== How to complete this task ==
Write out again, exactly as they appear, the lines from the start of the data below through the line with "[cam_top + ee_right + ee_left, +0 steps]"; no pictures.

== Dataset excerpt ==
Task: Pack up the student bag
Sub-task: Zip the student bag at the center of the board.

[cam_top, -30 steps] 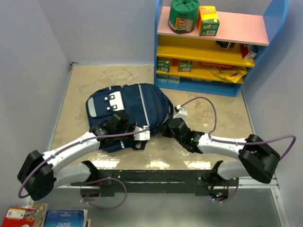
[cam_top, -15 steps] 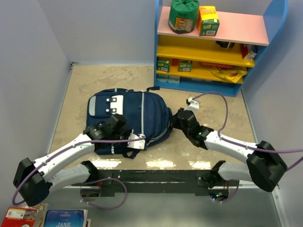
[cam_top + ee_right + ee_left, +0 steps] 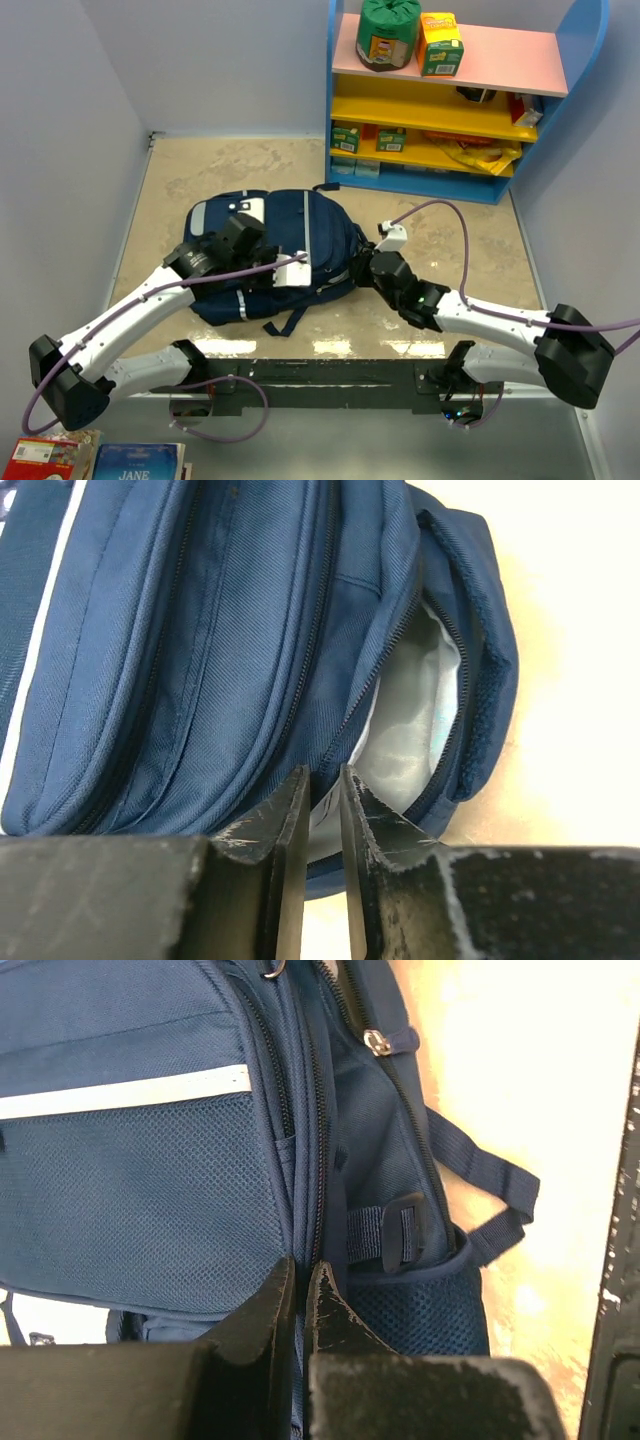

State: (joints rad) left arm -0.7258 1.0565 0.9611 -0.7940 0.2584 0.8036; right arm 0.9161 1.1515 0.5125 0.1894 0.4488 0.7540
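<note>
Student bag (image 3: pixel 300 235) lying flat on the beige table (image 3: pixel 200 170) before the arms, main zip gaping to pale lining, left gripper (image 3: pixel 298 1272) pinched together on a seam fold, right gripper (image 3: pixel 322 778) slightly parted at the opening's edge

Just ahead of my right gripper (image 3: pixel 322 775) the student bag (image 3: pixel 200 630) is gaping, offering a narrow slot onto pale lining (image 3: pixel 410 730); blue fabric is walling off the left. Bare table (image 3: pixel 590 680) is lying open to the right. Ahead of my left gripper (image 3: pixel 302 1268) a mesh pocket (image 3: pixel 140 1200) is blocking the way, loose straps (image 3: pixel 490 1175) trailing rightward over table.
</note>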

== Task output ==
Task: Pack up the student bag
Sub-task: Zip the student bag at the center of the board.

[cam_top, -30 steps] 
[cam_top, -15 steps] 
[cam_top + ee_right + ee_left, +0 steps] 

Nothing remains to be done, and the exercise is complete.